Davon ist nicht auszugehen, und zwar unabhängig davon, zu wessen Gunsten Oğan seine Wahlempfehlung ausspricht. Er hat keine Stammwählerschaft sondern rekrutiert aus dem nationalistischen Lager, das wiederum zwischen der MHP und der  IYI-Partei ungefähr gleich stark sowohl hinter Erdoğan als auch hinter Kılıçdaroğlu versammelt ist.

In der Nachbetrachtung geht aber auch etwas anderes bislang unter: Erdoğans Wahlbündnis hat eine satte Mehrheit im Parlament. Damit ist jenes zentrale Ziel, um das sich das höchst heterogene Oppositionsbündnis versammelt hatte - nämlich die Wiederherstellung eines "gestärkten parlamentarischen Systems" - völlig unabhängig vom Ausgang der Stichwahl gescheitert.

Dieser Umstand wird sich auch auf den Ausgang der Stichwahl auswirken.

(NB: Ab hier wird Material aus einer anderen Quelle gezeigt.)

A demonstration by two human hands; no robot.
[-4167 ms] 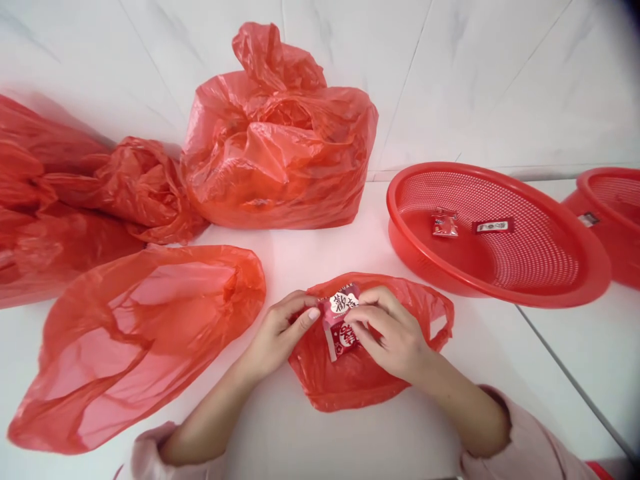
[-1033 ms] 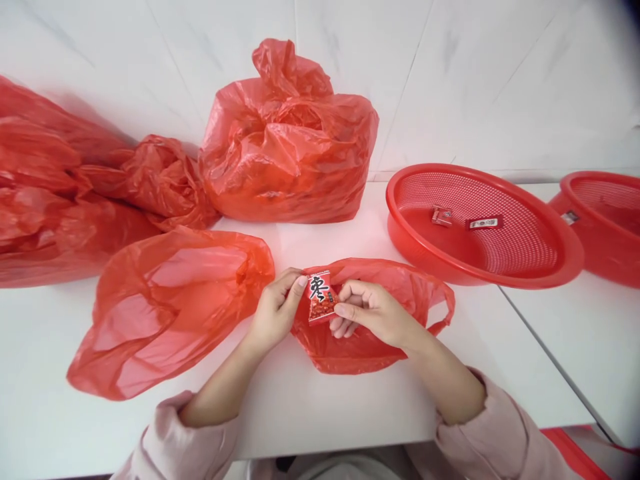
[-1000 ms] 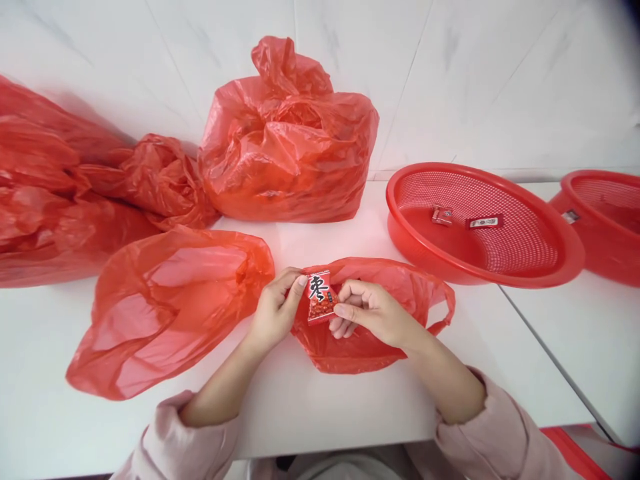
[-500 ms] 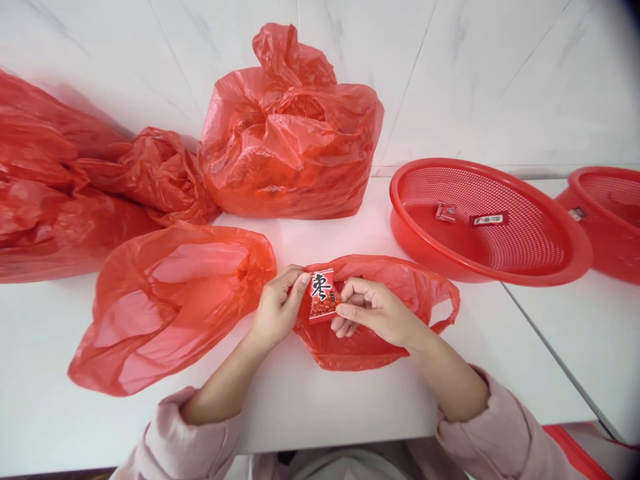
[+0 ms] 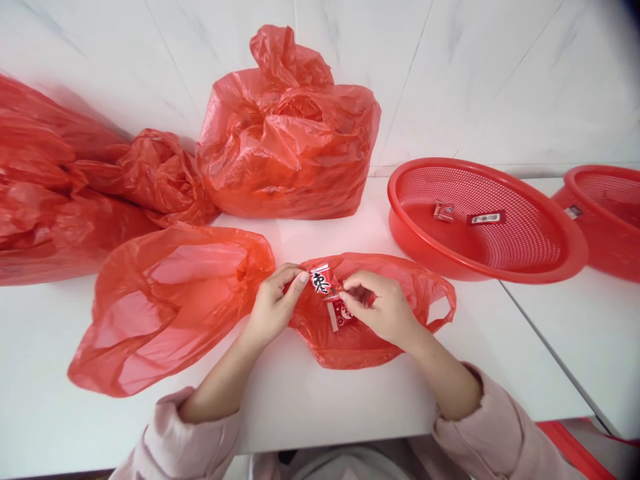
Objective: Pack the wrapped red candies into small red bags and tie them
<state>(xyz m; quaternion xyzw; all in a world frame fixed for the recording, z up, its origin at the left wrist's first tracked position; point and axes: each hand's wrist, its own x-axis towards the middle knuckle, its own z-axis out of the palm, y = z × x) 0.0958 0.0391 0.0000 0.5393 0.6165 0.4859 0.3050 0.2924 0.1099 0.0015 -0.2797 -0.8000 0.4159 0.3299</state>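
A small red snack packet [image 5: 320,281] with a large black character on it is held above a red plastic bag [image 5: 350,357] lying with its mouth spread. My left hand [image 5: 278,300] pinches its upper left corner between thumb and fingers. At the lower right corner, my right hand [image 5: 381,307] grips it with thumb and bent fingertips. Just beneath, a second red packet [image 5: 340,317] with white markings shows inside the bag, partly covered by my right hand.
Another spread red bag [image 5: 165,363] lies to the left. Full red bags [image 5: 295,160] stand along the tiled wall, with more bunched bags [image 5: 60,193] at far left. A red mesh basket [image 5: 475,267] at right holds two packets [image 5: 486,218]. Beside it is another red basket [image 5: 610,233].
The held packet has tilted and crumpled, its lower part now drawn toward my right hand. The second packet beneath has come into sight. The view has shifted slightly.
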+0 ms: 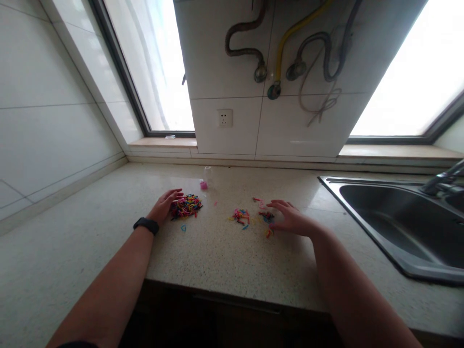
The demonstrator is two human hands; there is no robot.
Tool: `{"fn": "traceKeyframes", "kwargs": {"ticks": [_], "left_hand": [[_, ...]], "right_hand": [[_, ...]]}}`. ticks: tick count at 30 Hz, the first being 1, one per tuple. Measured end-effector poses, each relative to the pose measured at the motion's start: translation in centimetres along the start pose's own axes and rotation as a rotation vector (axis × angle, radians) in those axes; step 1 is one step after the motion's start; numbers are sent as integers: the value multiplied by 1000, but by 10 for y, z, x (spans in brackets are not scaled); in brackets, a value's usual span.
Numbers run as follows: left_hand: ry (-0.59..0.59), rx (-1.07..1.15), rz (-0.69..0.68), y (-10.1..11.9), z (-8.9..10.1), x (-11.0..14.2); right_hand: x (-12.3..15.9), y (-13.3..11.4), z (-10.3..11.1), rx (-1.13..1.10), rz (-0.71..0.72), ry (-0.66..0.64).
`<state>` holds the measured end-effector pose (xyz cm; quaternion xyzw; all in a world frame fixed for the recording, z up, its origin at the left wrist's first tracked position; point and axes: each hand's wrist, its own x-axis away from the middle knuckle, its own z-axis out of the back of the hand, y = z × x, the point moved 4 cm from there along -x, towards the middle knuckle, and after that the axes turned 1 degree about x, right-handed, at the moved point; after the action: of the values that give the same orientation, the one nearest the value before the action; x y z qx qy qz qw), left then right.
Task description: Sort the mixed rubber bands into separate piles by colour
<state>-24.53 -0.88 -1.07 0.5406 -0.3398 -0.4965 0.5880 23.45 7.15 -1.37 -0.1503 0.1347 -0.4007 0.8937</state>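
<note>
A large pile of small multicoloured elastic bands (189,207) lies on the counter. At its left edge rests my left hand (166,204), fingers stretched out along the bands; a black band circles that wrist. My right hand (289,217) is open beside a small dark cluster of elastic bands (266,216), thumb and fingers apart. Between the hands sits another small cluster of mixed-colour elastic bands (240,216). One blue elastic band (183,228) lies alone in front of the big pile. A few red and pink bands are near my right fingertips.
Behind the big pile stand a small clear container (207,173) and a pink cap-like piece (203,185). A steel sink (384,217) with a tap (444,178) is set in the counter at right. Hoses and a wall socket (224,118) are on the tiled wall.
</note>
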Motion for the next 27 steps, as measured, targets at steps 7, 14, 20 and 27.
{"fn": "traceKeyframes", "kwargs": {"ticks": [7, 14, 20, 27], "left_hand": [[-4, -97, -84, -7, 1, -5], [-59, -234, -132, 1, -7, -2], [-31, -584, -250, 16, -11, 1], [-13, -760, -497, 48, -44, 12]], "right_hand": [[4, -16, 5, -41, 92, -55], [-9, -31, -9, -122, 150, -20], [-17, -38, -11, -76, 136, 79], [-22, -49, -11, -136, 107, 135]]}}
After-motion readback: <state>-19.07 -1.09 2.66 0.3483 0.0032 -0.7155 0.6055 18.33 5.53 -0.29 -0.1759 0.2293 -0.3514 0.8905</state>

Es ist nicht davon auszugehen, dass die türkischen Wähler sehenden Auges eine vorprogrammierte Staats- und Verfassungskrise wählen werden.

Die erste Amtshandlung eines möglichen Präsidenten Kılıçdaroğlu müsste nämlich die Auflösung des gestern Abend gewählten Parlaments sein. Dafür müsste sich dieses aber erst konstituieren. Bevor es sich nicht konstituiert  könnte aber ein Staatspräsident auch nicht vereidigt werden.

Ich sehe jetzt schon, wie sich Journalisten, Politiker und Juristen in den endlosen türkischen Polittalkshows die Köpfe heiß diskutieren.

Nein, Leute, die Sache ist gegessen. Die Türken werden ganz sicher nicht ein solches Chaos wählen. Erdoğan kann die Stichwahl nur noch verlieren, wenn seine Wähler im Gefühl des sicheren Sieges aus Bequemlichkeit dem zweiten Wahlgang fernbleiben.

Ein Motivationsproblem könnte es freilich auch auf Seiten der Opposition geben. Zwei Wochen werden sich sicher nicht mit trotzigen Durchhalteparolen überbrücken lassen. Das Oppositionsbündnis wird sich nun eiligst programmatisch erklären müssen, wie und vor allem mit welchem Ziel es denn gedenkt, das Land unter den sich abzeichnenden Bedingungen regieren zu wollen.